Crébillon and the Rat by Unknown

Claude De Crébillon, son of the well-known French poet of that name, and himself a man of letters of some merit, had been sent to the prison of St. Vincent on account of his writings. The first night he spent there he had scarcely fallen asleep when he was roused by feeling something warm and rough in his bed. He took the thing for a kitten, drove it away, and went on sleeping. In the morning he was sorry to have frightened the poor animal, for he was fond of cats, and in the solitude any companion would have been agreeable. He sought in all corners, but could not find anything alive. At noon, he was just beginning to eat his frugal meal, when he perceived an animal sitting on his hind legs and looking steadfastly at him; he thought at first that it was a very small monkey, and rose to have a nearer view of it, for the room was none of the lightest. He held a bit of meat in his hand, and the creature came to meet him; but what was his surprise when he saw that he had to deal with a remarkably large and well-fed rat! Now, rats were detested by him; he could not even bear the sight of them. He would almost have preferred to see a rattlesnake in his room, and he uttered a cry of horror on making the discovery.

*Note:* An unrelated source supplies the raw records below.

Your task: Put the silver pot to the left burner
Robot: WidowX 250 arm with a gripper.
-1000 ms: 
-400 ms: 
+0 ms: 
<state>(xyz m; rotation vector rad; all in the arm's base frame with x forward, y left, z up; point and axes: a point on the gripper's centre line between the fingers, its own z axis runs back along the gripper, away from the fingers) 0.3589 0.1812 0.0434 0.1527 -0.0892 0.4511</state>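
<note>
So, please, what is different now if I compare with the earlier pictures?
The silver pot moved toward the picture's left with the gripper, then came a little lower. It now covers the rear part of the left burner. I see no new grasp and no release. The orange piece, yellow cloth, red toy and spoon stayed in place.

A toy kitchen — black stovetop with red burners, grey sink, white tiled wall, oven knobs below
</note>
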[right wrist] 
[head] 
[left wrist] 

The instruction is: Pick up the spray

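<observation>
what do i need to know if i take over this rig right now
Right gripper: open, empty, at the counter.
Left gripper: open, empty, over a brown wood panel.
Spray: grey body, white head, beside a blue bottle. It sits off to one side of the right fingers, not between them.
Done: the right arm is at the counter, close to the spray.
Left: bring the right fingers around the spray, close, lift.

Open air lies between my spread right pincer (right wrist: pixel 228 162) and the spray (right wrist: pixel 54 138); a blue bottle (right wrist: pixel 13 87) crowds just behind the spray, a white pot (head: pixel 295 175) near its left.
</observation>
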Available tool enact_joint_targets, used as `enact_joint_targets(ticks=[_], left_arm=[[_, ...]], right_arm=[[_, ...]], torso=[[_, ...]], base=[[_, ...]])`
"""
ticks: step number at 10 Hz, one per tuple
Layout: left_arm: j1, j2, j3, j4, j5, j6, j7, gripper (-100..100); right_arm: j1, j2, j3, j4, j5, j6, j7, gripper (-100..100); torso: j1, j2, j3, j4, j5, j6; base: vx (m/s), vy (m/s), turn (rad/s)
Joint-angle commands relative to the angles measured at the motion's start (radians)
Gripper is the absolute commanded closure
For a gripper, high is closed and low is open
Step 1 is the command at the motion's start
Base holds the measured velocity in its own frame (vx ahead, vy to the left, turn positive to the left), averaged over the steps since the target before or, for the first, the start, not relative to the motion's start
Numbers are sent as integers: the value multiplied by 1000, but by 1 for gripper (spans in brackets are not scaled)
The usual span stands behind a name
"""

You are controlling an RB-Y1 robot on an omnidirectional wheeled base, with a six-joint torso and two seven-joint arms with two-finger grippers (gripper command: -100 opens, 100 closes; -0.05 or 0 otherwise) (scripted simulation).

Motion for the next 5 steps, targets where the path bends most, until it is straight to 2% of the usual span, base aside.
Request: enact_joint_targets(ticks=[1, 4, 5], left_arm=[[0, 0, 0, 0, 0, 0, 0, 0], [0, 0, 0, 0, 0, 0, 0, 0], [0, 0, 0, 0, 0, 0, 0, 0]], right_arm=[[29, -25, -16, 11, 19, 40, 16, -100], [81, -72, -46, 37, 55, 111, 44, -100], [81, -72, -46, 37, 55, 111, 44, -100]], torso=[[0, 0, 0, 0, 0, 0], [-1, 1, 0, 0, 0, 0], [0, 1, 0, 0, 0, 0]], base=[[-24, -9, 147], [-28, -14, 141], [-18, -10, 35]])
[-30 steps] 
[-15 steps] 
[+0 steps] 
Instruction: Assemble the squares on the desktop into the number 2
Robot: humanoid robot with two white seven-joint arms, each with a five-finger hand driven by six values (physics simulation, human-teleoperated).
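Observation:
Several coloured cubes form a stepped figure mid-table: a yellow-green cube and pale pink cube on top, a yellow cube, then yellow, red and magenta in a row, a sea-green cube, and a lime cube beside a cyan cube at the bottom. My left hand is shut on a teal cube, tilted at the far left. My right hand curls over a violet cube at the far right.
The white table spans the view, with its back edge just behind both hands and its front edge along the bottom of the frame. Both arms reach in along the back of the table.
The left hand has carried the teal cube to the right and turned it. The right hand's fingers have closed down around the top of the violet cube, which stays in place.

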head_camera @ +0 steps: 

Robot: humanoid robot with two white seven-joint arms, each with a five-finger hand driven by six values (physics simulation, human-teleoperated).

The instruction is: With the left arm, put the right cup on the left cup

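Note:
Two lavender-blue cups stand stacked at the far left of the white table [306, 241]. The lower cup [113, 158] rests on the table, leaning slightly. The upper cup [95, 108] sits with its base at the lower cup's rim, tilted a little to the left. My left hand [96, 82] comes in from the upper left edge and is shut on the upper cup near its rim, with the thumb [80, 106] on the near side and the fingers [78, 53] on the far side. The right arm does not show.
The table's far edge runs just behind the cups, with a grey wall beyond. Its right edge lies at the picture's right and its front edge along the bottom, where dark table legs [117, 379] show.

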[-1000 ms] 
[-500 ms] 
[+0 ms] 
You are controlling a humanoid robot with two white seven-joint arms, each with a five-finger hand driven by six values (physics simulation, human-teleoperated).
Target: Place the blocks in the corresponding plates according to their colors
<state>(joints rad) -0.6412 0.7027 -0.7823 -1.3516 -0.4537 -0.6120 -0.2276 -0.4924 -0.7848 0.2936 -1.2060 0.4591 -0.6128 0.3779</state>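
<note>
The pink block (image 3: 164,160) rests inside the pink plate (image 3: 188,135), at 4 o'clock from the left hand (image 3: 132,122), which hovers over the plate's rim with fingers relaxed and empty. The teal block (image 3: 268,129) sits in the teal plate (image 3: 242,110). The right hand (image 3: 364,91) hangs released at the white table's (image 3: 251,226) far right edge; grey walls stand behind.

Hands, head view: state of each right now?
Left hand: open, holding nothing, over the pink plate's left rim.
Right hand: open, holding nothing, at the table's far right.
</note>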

The visitor disappeared immediately, but in his place came the jailor, who had been attracted by the exclamation. He laughed at the prisoner, and told him that his predecessor in the cell had tamed the rat when it was young, and that the two fellow-lodgers had become so intimate as to eat continually together. 'I was so interested,' he continued, 'that when the man obtained his liberty, I tried to win the affections of the animal, and you shall see how far I have succeeded.' With these words he seized something on the table and called out, 'Raton! Raton! Come here, my little friend.' Immediately Raton's head was protruded, and as soon as he saw his well-known benefactor, he did not hesitate for a moment to jump upon his hand and to eat what had been offered to him. From this moment Raton was restored to all his former rights and privileges; and Crébillon related afterwards to his friends, that he had tried to obtain the creature from the jailor, and that the latter's refusal had actually cost him tears at his release from prison.